A Little Bite of History
There are as many stories about the origins of jerk as there are jerk
recipes. But many credit the method of jerking to the Maroons, runaway
slaves who lived in the rugged Jamaican mountains in the 17th century.
Hunters of wild boar, the Maroons highly
seasoned portions of boar meat with peppers and spices before slowly cooking them over a fire pit.
They may have learned this method from the indigenous Arawak Indians as
a way to prevent spoilage in the tropical Caribbean heat.
Today pork, chicken, fish and even
tofu are prepared in this tradition
and outdoor jerk stations are the popular eating spots in towns all over Jamaica and the Caribbean.
Buying Tips
You can mix your own
jerk spice recipe or buy a commercially prepared blend in your grocer's spice aisle.
Storage Tips
As with all
herbs and spices, keep in an airtight container, away from
heat, moisture and sunlight (avoid storing near the stove or windows).

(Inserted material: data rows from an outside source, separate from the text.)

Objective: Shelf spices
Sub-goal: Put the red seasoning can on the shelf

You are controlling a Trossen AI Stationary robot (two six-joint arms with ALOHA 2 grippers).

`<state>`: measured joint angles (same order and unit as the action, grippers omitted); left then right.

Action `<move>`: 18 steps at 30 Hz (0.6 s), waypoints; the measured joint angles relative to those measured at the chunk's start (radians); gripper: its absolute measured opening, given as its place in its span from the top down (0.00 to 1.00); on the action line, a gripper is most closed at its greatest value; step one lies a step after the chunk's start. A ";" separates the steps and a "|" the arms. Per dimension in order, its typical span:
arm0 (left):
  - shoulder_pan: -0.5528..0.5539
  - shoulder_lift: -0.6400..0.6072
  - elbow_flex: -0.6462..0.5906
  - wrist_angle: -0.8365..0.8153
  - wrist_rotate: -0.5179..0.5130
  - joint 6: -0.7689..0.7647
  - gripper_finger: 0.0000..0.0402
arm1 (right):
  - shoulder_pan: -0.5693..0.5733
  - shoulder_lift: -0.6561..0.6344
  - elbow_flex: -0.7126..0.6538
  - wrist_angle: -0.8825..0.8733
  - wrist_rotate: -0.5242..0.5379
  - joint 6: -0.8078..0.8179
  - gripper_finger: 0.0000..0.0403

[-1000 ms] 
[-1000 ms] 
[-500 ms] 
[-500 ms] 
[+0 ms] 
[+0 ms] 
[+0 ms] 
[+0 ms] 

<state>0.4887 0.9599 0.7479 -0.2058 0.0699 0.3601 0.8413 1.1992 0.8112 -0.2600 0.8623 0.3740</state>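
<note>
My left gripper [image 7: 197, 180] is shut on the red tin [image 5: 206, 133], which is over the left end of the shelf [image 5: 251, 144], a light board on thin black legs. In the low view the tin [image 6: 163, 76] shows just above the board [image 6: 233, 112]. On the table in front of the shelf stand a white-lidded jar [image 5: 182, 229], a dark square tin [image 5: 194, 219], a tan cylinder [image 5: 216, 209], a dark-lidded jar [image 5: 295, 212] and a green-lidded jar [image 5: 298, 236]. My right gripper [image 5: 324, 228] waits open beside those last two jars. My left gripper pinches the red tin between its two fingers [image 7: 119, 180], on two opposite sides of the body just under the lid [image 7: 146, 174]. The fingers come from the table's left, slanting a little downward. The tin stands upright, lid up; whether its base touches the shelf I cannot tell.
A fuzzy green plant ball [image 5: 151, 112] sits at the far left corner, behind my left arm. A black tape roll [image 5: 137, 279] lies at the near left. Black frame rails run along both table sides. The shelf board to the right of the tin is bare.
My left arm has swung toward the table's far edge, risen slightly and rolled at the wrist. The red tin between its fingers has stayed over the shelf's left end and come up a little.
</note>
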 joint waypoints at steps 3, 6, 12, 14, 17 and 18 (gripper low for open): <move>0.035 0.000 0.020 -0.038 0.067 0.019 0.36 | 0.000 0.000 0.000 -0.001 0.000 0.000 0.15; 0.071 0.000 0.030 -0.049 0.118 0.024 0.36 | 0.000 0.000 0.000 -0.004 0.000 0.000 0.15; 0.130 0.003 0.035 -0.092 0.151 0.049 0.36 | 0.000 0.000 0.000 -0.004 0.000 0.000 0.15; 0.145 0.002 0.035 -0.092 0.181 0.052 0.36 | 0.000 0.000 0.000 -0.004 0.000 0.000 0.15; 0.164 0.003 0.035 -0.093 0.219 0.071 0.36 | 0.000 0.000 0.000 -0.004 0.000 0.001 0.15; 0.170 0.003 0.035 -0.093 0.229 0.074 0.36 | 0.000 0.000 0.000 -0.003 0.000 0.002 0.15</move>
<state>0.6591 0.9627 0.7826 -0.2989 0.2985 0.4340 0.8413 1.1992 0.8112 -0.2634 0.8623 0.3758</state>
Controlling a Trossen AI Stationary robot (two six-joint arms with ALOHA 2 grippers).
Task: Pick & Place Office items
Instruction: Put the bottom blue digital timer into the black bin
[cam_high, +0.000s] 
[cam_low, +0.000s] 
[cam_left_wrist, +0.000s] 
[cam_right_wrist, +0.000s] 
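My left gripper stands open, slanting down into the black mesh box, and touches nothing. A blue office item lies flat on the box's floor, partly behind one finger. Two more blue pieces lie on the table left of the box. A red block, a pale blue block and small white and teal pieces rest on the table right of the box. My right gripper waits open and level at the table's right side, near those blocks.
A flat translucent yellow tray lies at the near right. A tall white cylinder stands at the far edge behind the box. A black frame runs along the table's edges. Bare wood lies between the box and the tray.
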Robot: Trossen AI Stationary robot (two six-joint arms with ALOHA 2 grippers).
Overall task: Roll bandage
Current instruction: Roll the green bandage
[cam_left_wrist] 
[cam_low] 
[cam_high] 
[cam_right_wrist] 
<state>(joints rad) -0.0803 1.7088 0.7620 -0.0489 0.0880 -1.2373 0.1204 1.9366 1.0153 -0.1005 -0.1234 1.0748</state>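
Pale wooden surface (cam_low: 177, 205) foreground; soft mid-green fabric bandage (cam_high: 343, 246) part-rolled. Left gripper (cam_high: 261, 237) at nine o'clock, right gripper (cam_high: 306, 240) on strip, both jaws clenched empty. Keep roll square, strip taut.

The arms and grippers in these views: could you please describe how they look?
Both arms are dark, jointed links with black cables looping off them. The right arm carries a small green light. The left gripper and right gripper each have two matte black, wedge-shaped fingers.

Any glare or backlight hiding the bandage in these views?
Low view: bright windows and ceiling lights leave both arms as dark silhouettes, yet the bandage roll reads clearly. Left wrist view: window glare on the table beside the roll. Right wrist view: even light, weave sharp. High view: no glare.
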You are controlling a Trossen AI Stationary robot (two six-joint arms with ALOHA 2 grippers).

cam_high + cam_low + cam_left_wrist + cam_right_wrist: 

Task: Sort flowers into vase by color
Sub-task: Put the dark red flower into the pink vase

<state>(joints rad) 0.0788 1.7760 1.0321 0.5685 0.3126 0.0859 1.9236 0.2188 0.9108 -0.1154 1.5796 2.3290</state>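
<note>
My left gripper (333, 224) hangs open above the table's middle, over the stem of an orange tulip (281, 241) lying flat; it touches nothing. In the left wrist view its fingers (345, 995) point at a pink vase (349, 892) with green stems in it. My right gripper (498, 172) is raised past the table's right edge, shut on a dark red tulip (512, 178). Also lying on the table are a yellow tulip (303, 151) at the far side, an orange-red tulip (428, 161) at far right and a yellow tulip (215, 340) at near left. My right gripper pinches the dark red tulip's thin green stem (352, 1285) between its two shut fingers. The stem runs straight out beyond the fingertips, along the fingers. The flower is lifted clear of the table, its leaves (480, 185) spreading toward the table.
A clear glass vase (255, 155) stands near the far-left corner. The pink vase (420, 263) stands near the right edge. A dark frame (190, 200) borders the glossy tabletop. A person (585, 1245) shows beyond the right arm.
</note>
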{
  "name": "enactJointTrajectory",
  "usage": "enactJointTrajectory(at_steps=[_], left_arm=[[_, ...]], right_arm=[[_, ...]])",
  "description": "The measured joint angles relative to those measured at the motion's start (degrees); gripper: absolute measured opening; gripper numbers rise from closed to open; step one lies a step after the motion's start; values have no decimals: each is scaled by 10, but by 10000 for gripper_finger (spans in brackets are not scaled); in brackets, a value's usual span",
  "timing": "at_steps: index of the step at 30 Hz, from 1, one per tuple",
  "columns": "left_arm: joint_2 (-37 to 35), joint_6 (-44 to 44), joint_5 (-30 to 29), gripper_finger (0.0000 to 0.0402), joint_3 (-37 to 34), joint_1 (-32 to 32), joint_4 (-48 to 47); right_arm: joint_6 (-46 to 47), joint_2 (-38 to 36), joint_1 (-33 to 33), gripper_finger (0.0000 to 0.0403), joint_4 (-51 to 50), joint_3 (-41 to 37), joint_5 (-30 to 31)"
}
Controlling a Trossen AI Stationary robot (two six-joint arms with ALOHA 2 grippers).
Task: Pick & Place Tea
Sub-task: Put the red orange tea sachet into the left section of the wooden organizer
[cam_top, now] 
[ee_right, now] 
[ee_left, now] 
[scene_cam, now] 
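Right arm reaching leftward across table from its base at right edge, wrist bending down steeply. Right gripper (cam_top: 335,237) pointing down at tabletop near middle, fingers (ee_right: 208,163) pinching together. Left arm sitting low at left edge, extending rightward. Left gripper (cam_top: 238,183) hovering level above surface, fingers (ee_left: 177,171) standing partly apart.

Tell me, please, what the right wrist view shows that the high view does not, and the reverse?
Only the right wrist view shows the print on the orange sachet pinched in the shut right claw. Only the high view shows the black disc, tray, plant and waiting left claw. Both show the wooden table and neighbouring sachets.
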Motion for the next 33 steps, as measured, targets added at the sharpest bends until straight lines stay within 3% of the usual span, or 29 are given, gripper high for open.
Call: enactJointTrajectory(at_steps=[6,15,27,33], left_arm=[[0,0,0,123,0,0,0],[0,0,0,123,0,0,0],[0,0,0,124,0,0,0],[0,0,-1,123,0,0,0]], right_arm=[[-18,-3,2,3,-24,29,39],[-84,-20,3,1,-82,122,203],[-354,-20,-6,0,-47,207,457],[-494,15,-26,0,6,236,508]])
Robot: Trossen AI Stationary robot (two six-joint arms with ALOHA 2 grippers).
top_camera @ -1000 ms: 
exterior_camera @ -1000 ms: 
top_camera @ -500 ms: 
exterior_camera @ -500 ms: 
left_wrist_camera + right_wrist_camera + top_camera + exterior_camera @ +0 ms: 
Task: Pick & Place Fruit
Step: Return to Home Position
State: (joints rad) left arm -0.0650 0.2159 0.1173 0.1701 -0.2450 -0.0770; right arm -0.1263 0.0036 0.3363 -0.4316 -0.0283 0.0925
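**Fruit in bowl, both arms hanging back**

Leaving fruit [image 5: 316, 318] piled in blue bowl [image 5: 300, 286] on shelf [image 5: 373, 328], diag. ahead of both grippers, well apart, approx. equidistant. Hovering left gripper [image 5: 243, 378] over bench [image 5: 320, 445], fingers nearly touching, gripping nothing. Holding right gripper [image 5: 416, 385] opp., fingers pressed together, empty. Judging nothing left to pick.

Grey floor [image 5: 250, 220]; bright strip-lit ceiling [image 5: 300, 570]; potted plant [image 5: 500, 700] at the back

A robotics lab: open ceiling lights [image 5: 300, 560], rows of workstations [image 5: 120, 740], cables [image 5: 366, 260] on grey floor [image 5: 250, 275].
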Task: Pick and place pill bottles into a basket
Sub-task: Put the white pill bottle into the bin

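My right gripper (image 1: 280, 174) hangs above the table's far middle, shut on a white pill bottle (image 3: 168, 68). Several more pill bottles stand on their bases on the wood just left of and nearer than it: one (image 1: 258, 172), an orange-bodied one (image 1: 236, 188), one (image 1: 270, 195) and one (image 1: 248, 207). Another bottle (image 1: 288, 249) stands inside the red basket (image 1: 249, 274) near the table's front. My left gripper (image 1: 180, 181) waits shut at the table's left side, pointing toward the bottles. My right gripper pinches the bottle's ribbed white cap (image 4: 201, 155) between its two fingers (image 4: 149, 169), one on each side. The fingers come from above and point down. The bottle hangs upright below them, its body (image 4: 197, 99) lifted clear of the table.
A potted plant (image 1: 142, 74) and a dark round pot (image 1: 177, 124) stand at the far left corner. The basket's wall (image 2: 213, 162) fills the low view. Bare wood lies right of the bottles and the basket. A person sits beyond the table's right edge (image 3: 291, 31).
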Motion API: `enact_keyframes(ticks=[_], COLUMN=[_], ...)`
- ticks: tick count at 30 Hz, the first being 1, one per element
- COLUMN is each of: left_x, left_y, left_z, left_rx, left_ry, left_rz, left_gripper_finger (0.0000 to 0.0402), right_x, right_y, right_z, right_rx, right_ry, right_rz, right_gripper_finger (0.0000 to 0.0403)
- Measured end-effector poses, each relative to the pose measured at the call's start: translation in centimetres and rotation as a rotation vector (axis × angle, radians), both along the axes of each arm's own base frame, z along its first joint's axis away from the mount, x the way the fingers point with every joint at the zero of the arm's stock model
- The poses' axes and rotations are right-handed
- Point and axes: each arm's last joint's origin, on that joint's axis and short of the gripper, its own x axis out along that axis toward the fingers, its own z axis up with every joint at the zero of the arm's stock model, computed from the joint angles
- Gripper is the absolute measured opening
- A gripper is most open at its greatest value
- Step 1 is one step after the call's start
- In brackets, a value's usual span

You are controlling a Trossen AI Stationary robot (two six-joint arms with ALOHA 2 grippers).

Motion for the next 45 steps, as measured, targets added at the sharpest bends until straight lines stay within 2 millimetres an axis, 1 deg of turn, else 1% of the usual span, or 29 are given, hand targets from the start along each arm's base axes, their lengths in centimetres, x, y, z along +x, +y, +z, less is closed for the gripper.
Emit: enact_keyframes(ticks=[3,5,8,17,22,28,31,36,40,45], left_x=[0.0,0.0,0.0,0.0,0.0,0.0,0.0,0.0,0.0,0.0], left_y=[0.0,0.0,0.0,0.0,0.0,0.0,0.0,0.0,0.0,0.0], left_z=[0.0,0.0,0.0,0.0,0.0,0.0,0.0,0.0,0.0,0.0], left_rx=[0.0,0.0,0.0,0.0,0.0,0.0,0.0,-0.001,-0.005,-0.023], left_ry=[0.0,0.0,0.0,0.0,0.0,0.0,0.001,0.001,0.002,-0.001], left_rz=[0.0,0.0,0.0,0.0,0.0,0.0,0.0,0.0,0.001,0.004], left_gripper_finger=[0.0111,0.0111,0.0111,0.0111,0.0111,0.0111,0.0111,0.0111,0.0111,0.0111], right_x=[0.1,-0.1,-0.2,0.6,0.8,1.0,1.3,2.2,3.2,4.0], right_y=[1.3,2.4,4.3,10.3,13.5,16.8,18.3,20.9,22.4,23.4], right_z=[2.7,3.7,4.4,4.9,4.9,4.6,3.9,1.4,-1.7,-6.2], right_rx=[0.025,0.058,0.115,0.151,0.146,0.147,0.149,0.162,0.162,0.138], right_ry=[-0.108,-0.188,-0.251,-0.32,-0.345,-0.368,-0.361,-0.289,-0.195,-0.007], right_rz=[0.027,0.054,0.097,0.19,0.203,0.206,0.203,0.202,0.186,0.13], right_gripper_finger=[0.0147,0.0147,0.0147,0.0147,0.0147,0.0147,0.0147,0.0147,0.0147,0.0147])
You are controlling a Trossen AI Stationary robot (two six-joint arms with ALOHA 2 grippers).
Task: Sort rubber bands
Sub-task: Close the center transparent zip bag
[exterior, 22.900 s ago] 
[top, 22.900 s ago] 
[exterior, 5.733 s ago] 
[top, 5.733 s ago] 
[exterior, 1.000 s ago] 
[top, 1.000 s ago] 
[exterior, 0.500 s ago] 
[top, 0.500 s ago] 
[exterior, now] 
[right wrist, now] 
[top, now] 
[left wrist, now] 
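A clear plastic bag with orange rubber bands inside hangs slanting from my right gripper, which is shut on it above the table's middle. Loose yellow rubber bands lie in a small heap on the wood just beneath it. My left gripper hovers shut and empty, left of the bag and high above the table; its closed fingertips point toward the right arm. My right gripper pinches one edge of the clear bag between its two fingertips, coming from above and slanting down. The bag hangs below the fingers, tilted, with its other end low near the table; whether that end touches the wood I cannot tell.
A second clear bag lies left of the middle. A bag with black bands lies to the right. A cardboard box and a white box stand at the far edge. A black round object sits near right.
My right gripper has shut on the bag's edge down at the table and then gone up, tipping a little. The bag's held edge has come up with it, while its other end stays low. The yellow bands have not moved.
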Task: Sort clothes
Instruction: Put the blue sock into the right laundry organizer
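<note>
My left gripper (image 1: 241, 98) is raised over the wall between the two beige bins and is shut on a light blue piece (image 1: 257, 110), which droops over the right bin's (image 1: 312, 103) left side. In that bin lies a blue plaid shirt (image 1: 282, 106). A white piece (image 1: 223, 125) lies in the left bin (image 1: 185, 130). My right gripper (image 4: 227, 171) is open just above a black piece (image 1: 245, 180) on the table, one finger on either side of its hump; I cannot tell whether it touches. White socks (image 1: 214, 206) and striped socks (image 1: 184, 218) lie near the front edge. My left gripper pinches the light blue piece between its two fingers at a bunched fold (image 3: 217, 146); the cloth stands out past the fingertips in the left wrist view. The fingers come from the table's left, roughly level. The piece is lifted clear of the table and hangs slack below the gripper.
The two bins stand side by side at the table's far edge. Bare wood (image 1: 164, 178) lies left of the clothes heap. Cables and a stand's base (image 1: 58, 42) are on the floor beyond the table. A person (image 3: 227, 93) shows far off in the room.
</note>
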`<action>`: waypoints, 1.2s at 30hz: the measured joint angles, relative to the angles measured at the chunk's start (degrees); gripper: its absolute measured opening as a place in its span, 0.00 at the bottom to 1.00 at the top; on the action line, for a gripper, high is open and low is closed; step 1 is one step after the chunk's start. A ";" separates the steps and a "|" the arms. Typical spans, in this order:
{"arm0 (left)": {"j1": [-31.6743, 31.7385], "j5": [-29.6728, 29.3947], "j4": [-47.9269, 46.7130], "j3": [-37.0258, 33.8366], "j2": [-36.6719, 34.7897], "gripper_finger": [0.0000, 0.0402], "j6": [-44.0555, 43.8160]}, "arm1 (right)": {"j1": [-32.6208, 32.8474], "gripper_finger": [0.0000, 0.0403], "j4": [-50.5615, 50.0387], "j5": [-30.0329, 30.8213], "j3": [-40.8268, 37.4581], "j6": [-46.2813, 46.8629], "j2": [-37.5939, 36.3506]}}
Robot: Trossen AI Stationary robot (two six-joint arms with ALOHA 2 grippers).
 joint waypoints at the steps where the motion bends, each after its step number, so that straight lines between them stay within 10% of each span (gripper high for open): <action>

Seasoning blends typically retain their freshness for one to two years.
Usage Tips
The depth of sweet and savory flavor achieved by seasoning with jerk
spice is unparalleled. Give your meats and seafood some island sizzle
with a dry-rub of Jamaican spice before grilling or broiling. Two
tablespoons should be enough for two lbs. of
chicken,
shrimp,
pork,
ribs or
lamb.
Or let meats soak in the flavor with a tenderizing jerk
marinade or
paste. Brush on a taste-tempting mix of jerk spice, lemon juice,
brown sugar and
olive oil.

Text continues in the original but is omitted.